- Activity
Images are to be excluded, and the rest of the data repeated exactly.

- Material provided

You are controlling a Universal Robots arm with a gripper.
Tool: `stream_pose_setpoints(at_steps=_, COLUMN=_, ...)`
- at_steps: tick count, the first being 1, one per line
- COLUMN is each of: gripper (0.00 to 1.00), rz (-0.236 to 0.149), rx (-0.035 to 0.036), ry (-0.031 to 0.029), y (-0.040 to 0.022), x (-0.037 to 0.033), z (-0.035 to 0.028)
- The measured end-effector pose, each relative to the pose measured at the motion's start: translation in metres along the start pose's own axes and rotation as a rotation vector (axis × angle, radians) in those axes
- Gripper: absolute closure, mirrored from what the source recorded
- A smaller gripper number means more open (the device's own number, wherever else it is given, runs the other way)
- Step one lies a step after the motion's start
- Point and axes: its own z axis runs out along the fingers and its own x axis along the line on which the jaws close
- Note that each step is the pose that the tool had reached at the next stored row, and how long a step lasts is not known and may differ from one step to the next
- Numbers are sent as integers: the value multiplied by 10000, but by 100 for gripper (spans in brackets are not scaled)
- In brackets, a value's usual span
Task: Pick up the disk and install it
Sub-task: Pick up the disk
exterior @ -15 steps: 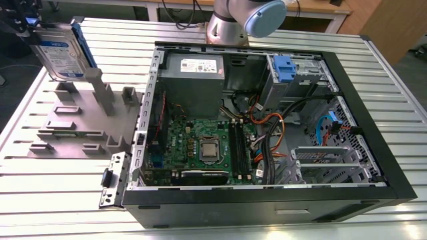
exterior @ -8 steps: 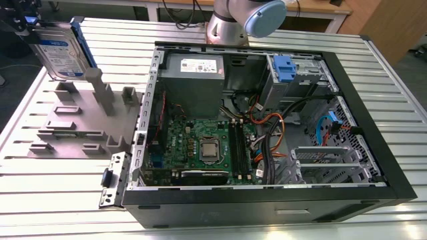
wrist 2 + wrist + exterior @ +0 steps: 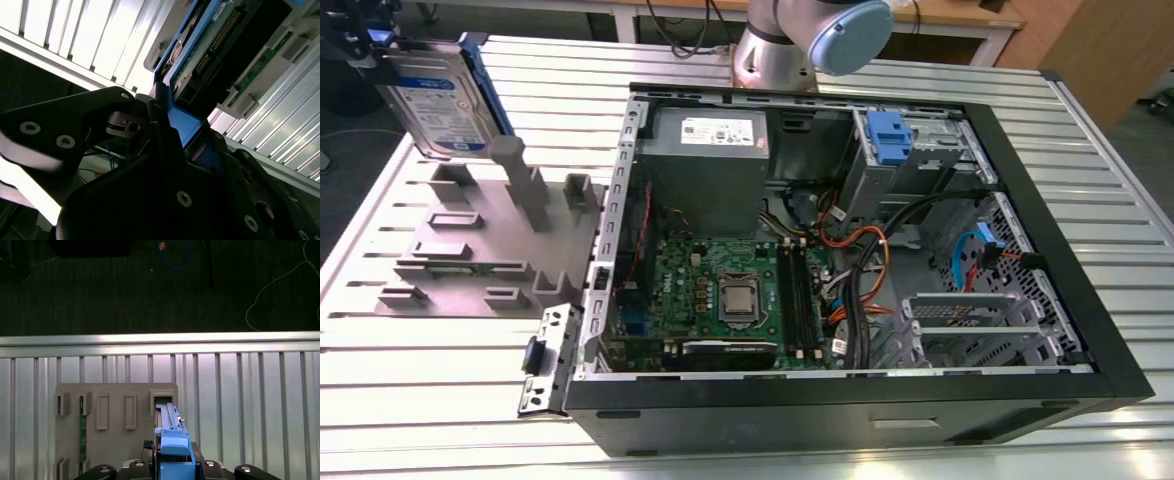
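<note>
Gripping the flat silver hard drive in its bright blue plastic carrier [image 3: 438,100], the black gripper [image 3: 175,467] is pressing its fingers [image 3: 107,102] onto the carrier's edge. The drive is standing upright over the grey slotted holder plate [image 3: 467,240], at ten o'clock from the open black computer case [image 3: 827,405] in the exterior view. The pick-up is looking under way. Installing is calling for a firm clamp and square alignment with the metal drive bay [image 3: 941,140].

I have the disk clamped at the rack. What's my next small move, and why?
Probably a straight lift: the gripper is shut on the disk, which stands upright with its lower end by the grey rack's slot, away from the open computer case.
</note>
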Motion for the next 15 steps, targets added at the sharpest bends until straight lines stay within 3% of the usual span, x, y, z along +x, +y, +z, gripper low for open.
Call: stream_pose_setpoints(at_steps=15, gripper=63, rz=0, rx=-1, ry=1, y=1, x=-1, z=-29)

- Task output
You are controlling a Universal Robots arm with a gripper.
Tool: `stream_pose_setpoints(at_steps=_, COLUMN=_, ...)`
- at_steps: tick count, the first being 1, one per line
- COLUMN is each of: gripper (0.00 to 1.00), rz (-0.236 to 0.149), rx (-0.035 to 0.036), ry (-0.031 to 0.029), y (-0.040 to 0.022), x (-0.037 to 0.033), z (-0.035 to 0.028)
- The measured end-effector pose, each relative to the pose measured at the motion's start: translation in metres along the start pose's own axes and rotation as a rotation vector (axis × angle, radians) in those axes
- Gripper: absolute closure, mirrored from what the source recorded
- A smaller gripper number means more open (the device's own number, wherever else it is given, runs the other way)
- Step one lies a step after the motion's start
- Point and axes: its own z axis runs out along the fingers and its own x axis along the line on which the jaws close
- Note that each step is the pose that the tool had reached at the next stored row, and how long a step lasts is not known and may differ from one step to the next
- Numbers are sent as integers: the value multiplied by 10000, but by 100 for gripper (spans in brackets are not scaled)
- In brackets, a value's usual span
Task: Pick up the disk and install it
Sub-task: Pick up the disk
exterior @ -15 steps: 
exterior @ -8 steps: 
wrist 2 + wrist + exterior @ +0 steps: 
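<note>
Gripping the flat silver hard drive in its bright blue plastic carrier [image 3: 438,100], the black gripper [image 3: 175,467] is pressing its fingers [image 3: 107,102] onto the carrier's edge. The drive is standing upright over the grey slotted holder plate [image 3: 467,240], at ten o'clock from the open black computer case [image 3: 827,405] in the exterior view. The pick-up is looking under way. Installing is calling for a firm clamp and square alignment with the metal drive bay [image 3: 941,140].

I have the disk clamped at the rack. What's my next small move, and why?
Probably a straight lift: the gripper is shut on the disk, which stands upright with its lower end by the grey rack's slot, away from the open computer case.
</note>
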Motion for the next 15 steps, targets added at the sharpest bends until straight lines stay within 3% of the usual span, x, y, z along +x, +y, +z, gripper low for open.
Call: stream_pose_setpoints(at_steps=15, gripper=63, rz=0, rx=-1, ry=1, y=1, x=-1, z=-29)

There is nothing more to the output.